Gepromoveerden Enquête (GPE)

Wat behelst het onderzoek
Doel
Informatie verzamelen over hoe gepromoveerden hun promotieperiode hebben ervaren en over hun loopbanen na het behalen van hun doctoraat.
Doelpopulatie
Personen die sinds academisch jaar 1990/’91 hun doctorstitel aan een bij Universiteiten van Nederland (UNL) aangesloten universiteit hebben behaald, op het peilmoment jonger waren dan 70 jaar en die op dat moment volgens de Basisregistratie Personen (BRP) in Nederland woonachtig waren.
Statistische eenheid
Personen.
Aanvang onderzoek
De Gepromoveerden Enquête wordt sinds 2010 uitgevoerd. De StatLine tabellen zijn gebaseerd op cijfers vanaf de 2019 editie.
Frequentie
Bij benadering elke 5 jaar.
Publicatiestrategie
De cijfers zijn definitief.
Hoe wordt het uitgevoerd
Soort onderzoek
Steekproefonderzoek. Het steekproefkader is gebaseerd op door de universiteiten aangeleverde informatie over de promoties per jaar. Het steekproefkader bestaat uit de personen die koppelden aan het Basisregistratie Personen (BRP). In 2010 en 2014 werd het steekproefkader integraal benaderd. Sinds 2019 is er sprake van een personensteekproef.
Waarnemingsmethode
De Gepromoveerden Enquête wordt uitgevoerd in de maanden maart en april. Steekproefpersonen ontvangen een aanschrijfbrief waarin zij uitgenodigd worden om een online vragenlijst (CAWI – Computer Assisted Web Interviewing) in te vullen. Er worden maximaal twee rappelbrieven verstuurd. De aanschrijfbrief, rappelbrieven en de vragenlijst zijn enkel in de Nederlandse taal beschikbaar.
Berichtgevers
De berichtgevers zijn gepromoveerden.
Steekproefomvang
De uitgezette steekproeven in 2019 en 2025 bedroegen circa 20 duizend gepromoveerden. Hiervan hebben in 2025 ruim 9,7 duizend aan het onderzoek deelgenomen (49,6 procent) en in 2025 ruim 11,1 duizend (55,7 procent).
Controle- en correctiemethoden
De gebruikelijke plausibiliteitscontrole op interne consistentie en volledigheid zijn uitgevoerd.
Weging
Er wordt gebruik gemaakt van een weging die is uitgevoerd in twee stappen. Door de wegingsmethode wordt gecorrigeerd voor onder- en oververtegenwoordiging van bepaalde groepen in de respons.

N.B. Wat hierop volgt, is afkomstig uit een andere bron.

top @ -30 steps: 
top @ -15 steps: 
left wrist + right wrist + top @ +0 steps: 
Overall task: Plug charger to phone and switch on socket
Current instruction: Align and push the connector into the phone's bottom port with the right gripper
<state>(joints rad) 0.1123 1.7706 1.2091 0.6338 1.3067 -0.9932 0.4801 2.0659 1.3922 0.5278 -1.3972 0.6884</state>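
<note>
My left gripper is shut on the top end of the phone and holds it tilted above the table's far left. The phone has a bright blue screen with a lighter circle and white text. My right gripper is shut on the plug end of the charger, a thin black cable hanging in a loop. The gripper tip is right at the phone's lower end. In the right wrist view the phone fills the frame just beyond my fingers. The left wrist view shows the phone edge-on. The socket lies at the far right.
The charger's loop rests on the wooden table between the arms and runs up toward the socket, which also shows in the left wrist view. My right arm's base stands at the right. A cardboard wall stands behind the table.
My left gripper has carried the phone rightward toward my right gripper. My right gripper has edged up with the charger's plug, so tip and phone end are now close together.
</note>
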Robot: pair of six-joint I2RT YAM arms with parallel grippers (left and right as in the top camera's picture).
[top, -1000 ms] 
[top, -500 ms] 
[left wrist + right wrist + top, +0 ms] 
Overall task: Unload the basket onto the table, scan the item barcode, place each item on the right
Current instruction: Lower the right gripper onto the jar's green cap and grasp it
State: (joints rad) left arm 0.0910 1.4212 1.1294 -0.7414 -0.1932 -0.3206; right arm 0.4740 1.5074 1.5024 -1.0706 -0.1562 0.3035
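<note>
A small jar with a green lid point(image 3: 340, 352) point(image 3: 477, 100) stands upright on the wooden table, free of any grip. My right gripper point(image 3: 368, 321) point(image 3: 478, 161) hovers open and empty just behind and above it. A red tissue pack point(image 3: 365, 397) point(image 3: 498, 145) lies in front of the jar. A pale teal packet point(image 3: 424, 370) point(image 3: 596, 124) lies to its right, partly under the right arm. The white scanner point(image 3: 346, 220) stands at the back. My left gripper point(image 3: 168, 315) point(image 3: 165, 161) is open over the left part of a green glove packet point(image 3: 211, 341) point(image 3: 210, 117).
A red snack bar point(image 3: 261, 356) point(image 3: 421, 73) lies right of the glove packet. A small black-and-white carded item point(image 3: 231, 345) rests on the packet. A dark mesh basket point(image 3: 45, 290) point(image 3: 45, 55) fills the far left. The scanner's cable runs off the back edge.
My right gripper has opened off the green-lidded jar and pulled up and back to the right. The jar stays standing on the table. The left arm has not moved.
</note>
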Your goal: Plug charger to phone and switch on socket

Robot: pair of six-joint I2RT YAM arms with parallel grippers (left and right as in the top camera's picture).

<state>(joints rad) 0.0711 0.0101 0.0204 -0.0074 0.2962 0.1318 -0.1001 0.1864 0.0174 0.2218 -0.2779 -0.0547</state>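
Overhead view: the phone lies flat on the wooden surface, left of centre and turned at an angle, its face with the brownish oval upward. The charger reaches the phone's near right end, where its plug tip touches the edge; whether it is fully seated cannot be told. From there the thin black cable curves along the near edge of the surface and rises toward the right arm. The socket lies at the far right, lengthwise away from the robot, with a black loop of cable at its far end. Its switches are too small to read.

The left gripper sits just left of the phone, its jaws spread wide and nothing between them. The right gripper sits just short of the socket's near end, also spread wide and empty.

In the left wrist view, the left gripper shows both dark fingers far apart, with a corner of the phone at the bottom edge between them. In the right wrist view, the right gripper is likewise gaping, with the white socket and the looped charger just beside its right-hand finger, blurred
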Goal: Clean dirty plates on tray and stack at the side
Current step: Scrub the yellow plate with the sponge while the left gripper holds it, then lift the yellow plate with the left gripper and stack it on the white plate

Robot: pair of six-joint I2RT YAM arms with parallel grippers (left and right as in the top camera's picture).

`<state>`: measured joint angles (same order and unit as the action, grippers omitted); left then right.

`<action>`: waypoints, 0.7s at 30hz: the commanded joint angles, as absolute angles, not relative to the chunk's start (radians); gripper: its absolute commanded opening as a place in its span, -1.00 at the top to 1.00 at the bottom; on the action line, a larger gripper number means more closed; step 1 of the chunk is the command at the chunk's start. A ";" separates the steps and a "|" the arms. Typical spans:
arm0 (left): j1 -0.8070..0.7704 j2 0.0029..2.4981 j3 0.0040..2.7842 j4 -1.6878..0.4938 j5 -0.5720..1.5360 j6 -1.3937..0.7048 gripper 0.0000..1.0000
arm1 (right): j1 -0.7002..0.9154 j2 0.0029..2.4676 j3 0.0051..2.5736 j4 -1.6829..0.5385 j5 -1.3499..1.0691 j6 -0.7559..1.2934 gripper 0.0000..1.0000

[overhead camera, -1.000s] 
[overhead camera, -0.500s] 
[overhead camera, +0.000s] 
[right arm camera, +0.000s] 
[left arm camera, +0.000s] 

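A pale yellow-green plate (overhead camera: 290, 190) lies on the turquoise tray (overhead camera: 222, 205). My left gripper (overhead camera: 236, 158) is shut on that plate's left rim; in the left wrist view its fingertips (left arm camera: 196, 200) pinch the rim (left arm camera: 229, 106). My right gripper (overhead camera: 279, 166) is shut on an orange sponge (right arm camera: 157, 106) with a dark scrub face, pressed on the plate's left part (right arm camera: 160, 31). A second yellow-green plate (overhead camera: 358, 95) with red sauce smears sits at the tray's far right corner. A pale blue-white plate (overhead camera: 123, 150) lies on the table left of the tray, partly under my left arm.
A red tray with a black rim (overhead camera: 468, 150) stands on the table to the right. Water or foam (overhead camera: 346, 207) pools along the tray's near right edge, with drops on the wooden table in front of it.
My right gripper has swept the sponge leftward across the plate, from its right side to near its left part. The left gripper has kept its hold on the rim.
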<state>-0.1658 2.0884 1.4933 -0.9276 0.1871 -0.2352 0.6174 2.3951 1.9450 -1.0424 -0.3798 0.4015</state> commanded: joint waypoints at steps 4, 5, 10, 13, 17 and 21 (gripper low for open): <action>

In de eerste stap is gecorrigeerd voor selectiviteit in de respons. Daarbij gaat het om de kenmerken geslacht, leeftijd, burgerlijke staat, inkomen, herkomst, woonplaats (landsdeel), universiteit en jaar van promoveren. In deze stap wordt ook opgehoogd naar het steekproefkader. In de tweede stap is gecorrigeerd voor het feit dat een deel van de doelpopulatie niet koppelde met de Basisregistratie Personen (BRP).
Wat is de kwaliteit van de uitkomsten
Nauwkeurigheid
De uitkomsten van de Gepromoveerden Enquête zijn onderhevig aan toevalsfluctuaties, omdat deze enquête een steekproef betreft. Indien het aantal steekproefpersonen voor een bepaalde doelpopulatie kleiner is dan 100 worden in de StatLine-tabellen geen resultaten gepresenteerd en worden deze cijfers vervangen door een punt (.). Op StatLine wordt voor alle cijfers niet alleen de waarde, maar ook het betrouwbaarheidsinterval gepubliceerd. De werkelijke waarde ligt met 95 procent waarschijnlijkheid in dit interval. De grootte van het betrouwbaarheidsinterval wordt medebepaald door de omvang van de steekproef. Grotere steekproeven betekenen kleinere betrouwbaarheidsintervallen en preciezere schattingen.
Beschrijving kwaliteitsstrategie
Er wordt onder andere gecontroleerd op interne consistentie, volledigheid en plausibiliteit.